▸ **Task statement**
Repeat the full listing exactly.

▸ **Recorded information**
+ + + + +

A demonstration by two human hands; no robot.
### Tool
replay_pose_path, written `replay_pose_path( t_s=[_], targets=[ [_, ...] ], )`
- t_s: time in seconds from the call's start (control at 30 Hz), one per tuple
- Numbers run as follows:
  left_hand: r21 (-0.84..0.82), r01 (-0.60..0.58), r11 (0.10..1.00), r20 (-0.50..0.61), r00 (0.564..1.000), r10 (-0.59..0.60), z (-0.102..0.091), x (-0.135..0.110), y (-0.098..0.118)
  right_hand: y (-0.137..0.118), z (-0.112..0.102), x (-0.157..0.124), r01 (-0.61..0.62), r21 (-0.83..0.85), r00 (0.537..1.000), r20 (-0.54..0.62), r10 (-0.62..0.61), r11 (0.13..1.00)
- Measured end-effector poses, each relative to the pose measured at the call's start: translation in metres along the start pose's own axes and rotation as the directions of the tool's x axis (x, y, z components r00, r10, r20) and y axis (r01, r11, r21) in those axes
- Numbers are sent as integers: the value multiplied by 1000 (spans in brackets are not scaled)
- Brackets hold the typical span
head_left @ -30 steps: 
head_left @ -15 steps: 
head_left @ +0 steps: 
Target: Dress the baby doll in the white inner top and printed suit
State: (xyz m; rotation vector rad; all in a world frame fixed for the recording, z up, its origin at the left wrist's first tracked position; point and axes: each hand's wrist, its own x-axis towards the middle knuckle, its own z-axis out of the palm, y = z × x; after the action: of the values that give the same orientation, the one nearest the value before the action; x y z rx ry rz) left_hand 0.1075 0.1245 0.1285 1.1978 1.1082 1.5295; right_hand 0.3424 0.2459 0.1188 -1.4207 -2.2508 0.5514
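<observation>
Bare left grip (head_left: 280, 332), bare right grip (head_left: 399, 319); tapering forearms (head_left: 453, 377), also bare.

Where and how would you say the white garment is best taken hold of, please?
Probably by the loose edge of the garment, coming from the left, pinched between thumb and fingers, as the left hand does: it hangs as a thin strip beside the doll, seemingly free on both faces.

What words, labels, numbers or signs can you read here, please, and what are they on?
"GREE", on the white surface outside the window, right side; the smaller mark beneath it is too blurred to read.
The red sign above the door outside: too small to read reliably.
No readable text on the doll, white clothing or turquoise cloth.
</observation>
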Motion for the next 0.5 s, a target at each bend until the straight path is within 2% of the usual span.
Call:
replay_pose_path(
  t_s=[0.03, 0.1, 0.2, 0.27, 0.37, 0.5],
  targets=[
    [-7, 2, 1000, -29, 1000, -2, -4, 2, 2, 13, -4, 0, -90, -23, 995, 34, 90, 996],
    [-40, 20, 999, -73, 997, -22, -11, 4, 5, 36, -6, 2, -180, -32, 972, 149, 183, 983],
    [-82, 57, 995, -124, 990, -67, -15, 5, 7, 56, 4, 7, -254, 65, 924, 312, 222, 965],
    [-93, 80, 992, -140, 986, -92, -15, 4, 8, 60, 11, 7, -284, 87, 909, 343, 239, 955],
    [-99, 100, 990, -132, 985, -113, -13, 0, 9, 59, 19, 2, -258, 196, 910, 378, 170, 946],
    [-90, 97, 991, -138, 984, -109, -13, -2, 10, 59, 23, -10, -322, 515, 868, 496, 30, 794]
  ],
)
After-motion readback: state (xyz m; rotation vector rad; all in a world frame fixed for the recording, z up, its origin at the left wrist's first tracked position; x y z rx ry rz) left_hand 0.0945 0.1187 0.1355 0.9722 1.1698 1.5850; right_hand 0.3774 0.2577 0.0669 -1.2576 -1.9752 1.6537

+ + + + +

▸ **Solved exercise**
A demonstration by two human hands; no robot.
### Tool
replay_pose_path, written `replay_pose_path( t_s=[_], targets=[ [_, ...] ], )`
- t_s: time in seconds from the call's start (control at 30 Hz), one per tuple
- Numbers run as follows:
  left_hand: r21 (-0.84..0.82), r01 (-0.60..0.58), r11 (0.10..1.00), r20 (-0.50..0.61), r00 (0.564..1.000), r10 (-0.59..0.60), z (-0.102..0.091), x (-0.135..0.110), y (-0.098..0.118)
  right_hand: y (-0.137..0.118), z (-0.112..0.102), x (-0.157..0.124), r01 (-0.61..0.62), r21 (-0.83..0.85), r00 (0.537..1.000), r20 (-0.54..0.62), r10 (-0.62..0.61), r11 (0.13..1.00)
- Measured end-effector poses, each relative to the pose measured at the call's start: translation in metres along the start pose's own axes and rotation as the directions of the tool's x axis (x, y, z components r00, r10, r20) and y axis (r01, r11, r21) in those axes
- Numbers are sent as integers: the value multiplied by 1000 (spans in brackets are not scaled)
- Brackets hold the typical span
head_left @ -30 steps: 
head_left @ -15 steps: 
head_left @ +0 steps: 
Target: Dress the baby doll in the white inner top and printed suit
State: (xyz m; rotation vector rad; all in a world frame fixed for the recording, z up, its origin at the left wrist's first tracked position; point and axes: each hand's wrist, its own x-axis towards the middle knuckle, its own z-axis out of the palm, y = z × x; after the action: of the values that give the same orientation, the one nearest the value before the action; x y z rx ry rz) left_hand 0.1075 0.1245 0.1285 1.1978 1.1082 1.5295; right_hand 0.3424 0.2459 0.1188 -1.4207 -2.2508 0.5514
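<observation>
Bare left grip (head_left: 280, 332), bare right grip (head_left: 399, 319); tapering forearms (head_left: 453, 377), also bare.

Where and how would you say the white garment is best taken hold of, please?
Probably by the loose edge of the garment, coming from the left, pinched between thumb and fingers, as the left hand does: it hangs as a thin strip beside the doll, seemingly free on both faces.

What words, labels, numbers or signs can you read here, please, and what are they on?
"GREE", on the white surface outside the window, right side; the smaller mark beneath it is too blurred to read.
The red sign above the door outside: too small to read reliably.
No readable text on the doll, white clothing or turquoise cloth.
</observation>
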Motion for the next 0.5 s, a target at each bend until the straight path is within 2% of the usual span.
Call:
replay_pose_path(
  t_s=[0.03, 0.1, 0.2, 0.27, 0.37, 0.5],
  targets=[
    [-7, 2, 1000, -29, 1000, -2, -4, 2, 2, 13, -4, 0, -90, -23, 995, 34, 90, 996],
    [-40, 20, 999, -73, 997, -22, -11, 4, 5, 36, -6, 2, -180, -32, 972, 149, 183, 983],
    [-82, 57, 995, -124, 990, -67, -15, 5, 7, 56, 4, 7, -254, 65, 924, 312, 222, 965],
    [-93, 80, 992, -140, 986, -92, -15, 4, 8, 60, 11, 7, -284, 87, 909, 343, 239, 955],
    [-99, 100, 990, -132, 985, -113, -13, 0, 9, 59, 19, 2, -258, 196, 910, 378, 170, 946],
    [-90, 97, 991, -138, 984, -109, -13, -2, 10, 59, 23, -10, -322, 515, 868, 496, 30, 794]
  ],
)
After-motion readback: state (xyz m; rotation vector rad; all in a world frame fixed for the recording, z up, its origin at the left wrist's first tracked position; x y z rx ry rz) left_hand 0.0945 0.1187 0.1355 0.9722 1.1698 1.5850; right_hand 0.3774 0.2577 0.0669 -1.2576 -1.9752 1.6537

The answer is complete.